#### WHAT YOU ARE ASKED TO DO
Extract, unchanged, each line of the listing below from its first line through the line that contains "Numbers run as", inclusive, and nothing else.

= = = =

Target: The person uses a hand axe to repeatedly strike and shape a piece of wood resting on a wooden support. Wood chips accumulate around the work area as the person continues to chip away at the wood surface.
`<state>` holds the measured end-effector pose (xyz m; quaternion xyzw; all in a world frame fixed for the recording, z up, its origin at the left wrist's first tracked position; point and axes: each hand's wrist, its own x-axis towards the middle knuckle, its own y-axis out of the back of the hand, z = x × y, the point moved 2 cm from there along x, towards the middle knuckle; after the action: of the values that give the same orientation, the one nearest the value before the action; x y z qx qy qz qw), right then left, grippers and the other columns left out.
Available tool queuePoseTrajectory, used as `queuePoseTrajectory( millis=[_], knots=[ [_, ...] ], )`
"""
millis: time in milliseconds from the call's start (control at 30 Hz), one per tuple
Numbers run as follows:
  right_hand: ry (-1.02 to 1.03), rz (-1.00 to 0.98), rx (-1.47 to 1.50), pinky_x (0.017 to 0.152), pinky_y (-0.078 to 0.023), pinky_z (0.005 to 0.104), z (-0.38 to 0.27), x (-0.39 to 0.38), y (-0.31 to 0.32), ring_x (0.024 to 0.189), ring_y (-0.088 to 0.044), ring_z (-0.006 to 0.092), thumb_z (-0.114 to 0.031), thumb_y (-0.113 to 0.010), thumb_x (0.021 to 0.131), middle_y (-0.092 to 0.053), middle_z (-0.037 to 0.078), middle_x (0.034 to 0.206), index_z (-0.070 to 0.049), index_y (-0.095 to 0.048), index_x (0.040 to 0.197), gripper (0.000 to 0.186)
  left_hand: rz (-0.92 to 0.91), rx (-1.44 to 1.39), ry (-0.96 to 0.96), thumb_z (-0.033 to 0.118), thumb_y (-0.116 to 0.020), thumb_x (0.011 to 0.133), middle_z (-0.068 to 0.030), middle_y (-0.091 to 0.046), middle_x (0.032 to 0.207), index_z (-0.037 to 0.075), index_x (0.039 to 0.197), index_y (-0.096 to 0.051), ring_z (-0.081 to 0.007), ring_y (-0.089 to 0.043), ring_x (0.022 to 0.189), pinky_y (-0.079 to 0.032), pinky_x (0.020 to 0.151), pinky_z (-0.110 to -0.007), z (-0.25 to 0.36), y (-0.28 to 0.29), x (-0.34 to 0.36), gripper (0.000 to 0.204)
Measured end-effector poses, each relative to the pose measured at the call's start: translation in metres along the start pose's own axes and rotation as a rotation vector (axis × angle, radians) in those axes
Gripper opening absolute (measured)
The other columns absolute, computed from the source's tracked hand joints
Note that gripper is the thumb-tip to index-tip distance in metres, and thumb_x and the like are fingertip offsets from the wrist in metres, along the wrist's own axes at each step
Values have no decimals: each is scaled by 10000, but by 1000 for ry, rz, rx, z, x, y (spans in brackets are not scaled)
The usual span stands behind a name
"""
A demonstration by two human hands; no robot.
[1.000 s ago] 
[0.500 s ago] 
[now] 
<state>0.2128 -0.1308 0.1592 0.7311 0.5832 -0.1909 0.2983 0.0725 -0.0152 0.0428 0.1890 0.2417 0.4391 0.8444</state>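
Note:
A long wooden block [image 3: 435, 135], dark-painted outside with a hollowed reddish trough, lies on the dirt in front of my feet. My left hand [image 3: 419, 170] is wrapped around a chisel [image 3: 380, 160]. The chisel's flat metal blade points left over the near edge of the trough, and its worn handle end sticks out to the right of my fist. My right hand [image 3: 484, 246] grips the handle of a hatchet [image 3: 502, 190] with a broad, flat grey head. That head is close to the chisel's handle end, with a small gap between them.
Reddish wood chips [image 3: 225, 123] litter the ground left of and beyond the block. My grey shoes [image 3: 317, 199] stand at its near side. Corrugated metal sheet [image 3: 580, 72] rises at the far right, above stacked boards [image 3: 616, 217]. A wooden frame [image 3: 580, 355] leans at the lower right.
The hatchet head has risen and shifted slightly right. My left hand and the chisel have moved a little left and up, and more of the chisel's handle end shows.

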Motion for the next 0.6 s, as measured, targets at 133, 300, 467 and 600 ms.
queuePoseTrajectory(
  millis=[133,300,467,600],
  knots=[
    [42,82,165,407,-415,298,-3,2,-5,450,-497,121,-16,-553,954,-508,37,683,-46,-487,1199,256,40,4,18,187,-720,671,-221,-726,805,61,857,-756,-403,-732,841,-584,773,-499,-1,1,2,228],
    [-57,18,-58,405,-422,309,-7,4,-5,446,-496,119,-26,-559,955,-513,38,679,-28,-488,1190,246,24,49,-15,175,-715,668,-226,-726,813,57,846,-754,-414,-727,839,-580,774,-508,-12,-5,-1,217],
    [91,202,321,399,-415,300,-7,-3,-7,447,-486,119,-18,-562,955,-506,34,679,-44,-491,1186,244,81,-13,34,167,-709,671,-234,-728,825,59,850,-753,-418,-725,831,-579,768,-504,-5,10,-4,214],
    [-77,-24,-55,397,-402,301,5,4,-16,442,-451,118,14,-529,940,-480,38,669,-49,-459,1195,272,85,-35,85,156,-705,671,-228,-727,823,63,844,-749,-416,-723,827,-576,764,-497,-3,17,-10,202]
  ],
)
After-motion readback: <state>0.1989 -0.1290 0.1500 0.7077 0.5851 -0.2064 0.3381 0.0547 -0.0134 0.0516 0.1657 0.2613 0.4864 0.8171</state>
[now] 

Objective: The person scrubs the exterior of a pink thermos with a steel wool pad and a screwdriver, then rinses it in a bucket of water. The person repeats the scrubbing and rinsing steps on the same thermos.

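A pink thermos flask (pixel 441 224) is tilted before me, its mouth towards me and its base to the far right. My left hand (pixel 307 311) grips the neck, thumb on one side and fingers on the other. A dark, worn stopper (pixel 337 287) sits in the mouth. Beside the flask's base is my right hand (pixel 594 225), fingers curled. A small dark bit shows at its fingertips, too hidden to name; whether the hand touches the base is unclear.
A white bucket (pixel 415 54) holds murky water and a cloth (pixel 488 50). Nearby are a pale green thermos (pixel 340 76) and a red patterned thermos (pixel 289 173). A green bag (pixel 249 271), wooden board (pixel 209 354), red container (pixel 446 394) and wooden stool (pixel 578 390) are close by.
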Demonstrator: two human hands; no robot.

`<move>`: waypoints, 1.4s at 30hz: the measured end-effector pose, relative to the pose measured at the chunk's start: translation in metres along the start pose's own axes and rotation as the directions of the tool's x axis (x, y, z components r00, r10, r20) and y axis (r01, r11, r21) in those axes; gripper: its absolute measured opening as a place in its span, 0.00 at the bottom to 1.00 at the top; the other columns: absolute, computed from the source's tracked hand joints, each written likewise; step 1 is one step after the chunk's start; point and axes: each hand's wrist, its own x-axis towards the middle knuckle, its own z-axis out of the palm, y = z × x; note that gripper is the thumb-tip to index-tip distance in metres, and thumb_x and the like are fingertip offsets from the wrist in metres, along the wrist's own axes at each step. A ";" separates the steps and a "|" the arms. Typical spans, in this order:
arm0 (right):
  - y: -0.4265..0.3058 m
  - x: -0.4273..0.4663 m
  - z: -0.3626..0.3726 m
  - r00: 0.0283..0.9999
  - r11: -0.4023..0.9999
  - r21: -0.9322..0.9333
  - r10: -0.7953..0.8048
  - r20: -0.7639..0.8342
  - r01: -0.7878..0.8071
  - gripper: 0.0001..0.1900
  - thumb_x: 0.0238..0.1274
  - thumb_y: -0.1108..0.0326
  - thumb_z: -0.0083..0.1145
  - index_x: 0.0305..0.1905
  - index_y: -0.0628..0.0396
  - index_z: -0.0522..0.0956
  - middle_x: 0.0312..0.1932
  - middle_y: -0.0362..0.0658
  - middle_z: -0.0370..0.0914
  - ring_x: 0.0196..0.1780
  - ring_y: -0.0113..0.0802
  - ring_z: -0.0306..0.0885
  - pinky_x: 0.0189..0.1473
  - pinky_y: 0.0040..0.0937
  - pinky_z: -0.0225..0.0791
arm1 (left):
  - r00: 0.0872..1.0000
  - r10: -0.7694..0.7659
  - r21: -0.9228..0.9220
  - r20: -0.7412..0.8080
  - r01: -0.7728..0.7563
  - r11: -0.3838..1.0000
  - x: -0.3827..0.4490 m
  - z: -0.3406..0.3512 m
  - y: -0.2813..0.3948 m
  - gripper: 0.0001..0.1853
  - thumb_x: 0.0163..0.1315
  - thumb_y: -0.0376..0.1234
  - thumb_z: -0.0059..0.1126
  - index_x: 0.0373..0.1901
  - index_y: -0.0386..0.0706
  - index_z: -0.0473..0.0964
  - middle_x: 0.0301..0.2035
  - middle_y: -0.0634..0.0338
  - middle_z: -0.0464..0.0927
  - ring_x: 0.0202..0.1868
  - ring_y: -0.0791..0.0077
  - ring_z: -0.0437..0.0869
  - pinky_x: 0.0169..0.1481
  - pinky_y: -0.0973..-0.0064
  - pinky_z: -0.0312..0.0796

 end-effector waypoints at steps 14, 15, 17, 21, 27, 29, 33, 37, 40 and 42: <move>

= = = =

#### SOLUTION TO THIS TASK
Target: The person uses a hand axe to repeatedly strike and shape a piece of wood resting on a wooden support. Wood chips accumulate around the work area as the person continues to chip away at the wood surface.
`<state>` holds the measured end-effector pose (xyz m; quaternion xyzw; all in a world frame fixed for the recording, z up, its origin at the left wrist's first tracked position; point and axes: each hand's wrist, its own x-axis towards the middle knuckle, its own y-axis out of the back of the hand, z = x × y, the point moved 2 cm from there along x, towards the middle knuckle; after the action: of the values that give the same orientation, the one nearest the value before the action; x y z qx qy qz qw), right then left, grippers and the other columns left out.
Available tool queuePoseTrajectory, used as `queuePoseTrajectory( millis=[_], knots=[ [_, ...] ], )`
"""
millis: time in milliseconds from the call's start (control at 30 Hz), one per tuple
Numbers run as follows:

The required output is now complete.